Delante de la mujer hay una gran urna transparente, reluciente y vacía. Todavía vacía. Y delante de esa caja cristalina y frágil se encuentra una gran multitud papeleta mano. En efecto, querido lector o querida lectora, estamos ante una votación popular.
La mujer que se sienta delante de la urna no es ni mucho menos una de las candidatas a ocupar el puesto vacante en una administración municipal de mala muerte. La mujer es dueña de un vientre que no le pertenece.
La multitud conocen a la susodicha solo de vista, de pasada, de holayadiós, de cruzarse con ella en el supermercado o coincidir en el taller del coche. La multitud que se coloca ante ella con posición de "me importa una mierda lo que salga en esta votación" es la que va a decidir si la sedente va o no va a ser madre.
Todos, uno a uno y una a una, van pasando en fila india delante de la urna, dejando caer el papel blanco dentro del recipiente. La mujer traga saliva en repetidas ocasiones, se mueve nerviosa en el sillón y hace cuentas mentalmente. Imagina qué pasará en su vida si sale que no, y qué pasará en su vida si sale que si. En ambos casos, tiene que tener un plan de emergencia.

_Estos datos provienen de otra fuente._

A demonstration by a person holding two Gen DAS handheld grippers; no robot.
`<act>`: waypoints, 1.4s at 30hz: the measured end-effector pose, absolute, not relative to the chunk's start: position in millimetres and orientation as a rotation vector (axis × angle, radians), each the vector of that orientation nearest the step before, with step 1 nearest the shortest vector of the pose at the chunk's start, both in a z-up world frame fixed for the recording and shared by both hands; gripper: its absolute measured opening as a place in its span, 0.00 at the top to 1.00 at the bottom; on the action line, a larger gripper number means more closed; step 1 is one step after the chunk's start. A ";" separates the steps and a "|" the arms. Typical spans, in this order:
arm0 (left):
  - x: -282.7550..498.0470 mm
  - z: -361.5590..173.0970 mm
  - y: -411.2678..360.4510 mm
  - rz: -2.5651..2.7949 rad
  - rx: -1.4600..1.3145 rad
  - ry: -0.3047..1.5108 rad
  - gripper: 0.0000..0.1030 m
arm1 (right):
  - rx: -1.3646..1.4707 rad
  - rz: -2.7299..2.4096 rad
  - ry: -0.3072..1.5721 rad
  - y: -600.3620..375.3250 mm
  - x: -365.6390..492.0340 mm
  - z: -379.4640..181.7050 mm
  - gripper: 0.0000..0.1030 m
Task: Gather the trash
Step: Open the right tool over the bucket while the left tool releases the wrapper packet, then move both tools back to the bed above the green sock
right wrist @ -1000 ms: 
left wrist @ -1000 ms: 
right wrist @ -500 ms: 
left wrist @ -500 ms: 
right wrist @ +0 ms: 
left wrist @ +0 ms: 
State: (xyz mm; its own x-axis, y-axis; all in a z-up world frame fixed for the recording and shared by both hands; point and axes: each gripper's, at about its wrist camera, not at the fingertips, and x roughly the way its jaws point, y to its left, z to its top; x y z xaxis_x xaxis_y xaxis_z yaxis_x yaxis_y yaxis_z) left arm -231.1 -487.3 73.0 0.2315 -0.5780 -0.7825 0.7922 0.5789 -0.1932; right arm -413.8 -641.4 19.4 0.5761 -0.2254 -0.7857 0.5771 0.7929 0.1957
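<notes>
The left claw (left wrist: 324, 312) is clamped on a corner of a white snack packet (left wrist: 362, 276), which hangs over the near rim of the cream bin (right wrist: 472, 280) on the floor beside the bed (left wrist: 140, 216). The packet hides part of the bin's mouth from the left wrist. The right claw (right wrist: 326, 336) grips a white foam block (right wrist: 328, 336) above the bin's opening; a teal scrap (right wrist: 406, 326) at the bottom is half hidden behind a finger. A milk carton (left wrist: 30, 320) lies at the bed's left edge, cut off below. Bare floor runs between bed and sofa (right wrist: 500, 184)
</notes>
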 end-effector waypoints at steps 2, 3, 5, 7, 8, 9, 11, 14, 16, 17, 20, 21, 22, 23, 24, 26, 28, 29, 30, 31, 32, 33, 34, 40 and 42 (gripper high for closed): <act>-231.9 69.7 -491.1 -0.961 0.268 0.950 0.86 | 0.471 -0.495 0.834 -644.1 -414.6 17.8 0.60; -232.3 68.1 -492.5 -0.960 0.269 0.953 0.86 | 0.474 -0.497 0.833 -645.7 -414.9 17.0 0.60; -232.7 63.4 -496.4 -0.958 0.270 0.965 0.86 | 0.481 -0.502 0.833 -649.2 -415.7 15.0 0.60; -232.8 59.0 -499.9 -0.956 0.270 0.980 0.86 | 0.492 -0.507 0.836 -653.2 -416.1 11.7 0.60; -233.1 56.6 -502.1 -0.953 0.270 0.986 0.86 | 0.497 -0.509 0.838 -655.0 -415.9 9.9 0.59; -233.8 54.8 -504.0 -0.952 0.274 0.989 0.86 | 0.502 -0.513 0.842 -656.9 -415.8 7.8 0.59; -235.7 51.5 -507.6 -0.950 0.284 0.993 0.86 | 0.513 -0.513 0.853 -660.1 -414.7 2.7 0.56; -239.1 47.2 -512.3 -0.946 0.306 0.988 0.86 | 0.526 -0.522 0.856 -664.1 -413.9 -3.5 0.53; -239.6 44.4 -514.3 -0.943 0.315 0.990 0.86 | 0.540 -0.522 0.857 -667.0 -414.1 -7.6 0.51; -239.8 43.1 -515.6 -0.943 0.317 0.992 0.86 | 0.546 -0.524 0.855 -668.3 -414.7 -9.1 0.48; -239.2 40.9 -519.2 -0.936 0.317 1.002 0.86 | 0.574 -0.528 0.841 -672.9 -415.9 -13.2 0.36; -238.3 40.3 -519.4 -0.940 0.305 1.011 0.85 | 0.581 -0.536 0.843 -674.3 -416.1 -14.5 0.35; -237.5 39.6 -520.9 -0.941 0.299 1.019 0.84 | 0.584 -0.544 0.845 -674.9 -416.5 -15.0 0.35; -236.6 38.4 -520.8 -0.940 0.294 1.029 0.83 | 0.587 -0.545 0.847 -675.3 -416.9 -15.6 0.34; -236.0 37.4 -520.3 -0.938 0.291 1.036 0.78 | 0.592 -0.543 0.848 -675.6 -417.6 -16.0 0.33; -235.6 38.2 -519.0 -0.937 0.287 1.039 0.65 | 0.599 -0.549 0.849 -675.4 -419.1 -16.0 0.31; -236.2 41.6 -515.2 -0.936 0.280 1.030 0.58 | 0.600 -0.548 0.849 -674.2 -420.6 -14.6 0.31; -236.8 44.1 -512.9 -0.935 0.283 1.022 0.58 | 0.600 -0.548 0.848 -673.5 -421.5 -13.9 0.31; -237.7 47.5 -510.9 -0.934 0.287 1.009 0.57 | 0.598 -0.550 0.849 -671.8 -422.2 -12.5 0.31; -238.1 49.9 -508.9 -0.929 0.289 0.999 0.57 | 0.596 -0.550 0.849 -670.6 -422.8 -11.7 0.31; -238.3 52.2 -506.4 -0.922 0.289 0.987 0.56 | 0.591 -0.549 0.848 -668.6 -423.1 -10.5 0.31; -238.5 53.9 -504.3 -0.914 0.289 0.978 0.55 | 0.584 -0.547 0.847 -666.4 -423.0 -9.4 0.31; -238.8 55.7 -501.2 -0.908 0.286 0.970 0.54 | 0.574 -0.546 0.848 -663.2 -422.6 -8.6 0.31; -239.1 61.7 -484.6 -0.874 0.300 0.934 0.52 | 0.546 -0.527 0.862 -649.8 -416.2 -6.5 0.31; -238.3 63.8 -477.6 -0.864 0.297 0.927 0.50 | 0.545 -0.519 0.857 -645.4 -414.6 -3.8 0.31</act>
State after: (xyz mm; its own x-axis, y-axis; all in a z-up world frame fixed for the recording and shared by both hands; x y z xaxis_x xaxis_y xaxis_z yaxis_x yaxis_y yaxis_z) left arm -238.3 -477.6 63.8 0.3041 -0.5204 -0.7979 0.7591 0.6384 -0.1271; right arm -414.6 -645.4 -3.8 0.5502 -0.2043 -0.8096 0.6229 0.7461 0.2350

La votación acaba. El pueblo ha decidido.
Sin redobles de tambores ni panderetas en mano. Sin champán ni serpentinas cayendo del cielo, los contadores de votos le dan la noticia a la mujer.
Dentro de 9 meses tendrá en sus brazos una vida que dependerá única y exclusivamente de ella.
La multitud asiente satisfecha. Se miran unos a otros pensando que ha sido una buena decisión, que la mujer ya tiene una edad, que se le pasa el arroz. Todos se muestran felices, maravillados y emocionados ante la buena nueva.
Y en el sillón, la mujer parece más pequeña que nunca. Sonríe llorando. Se ha encogido sobre sí misma sabiendo que su opinión no le importa a nadie.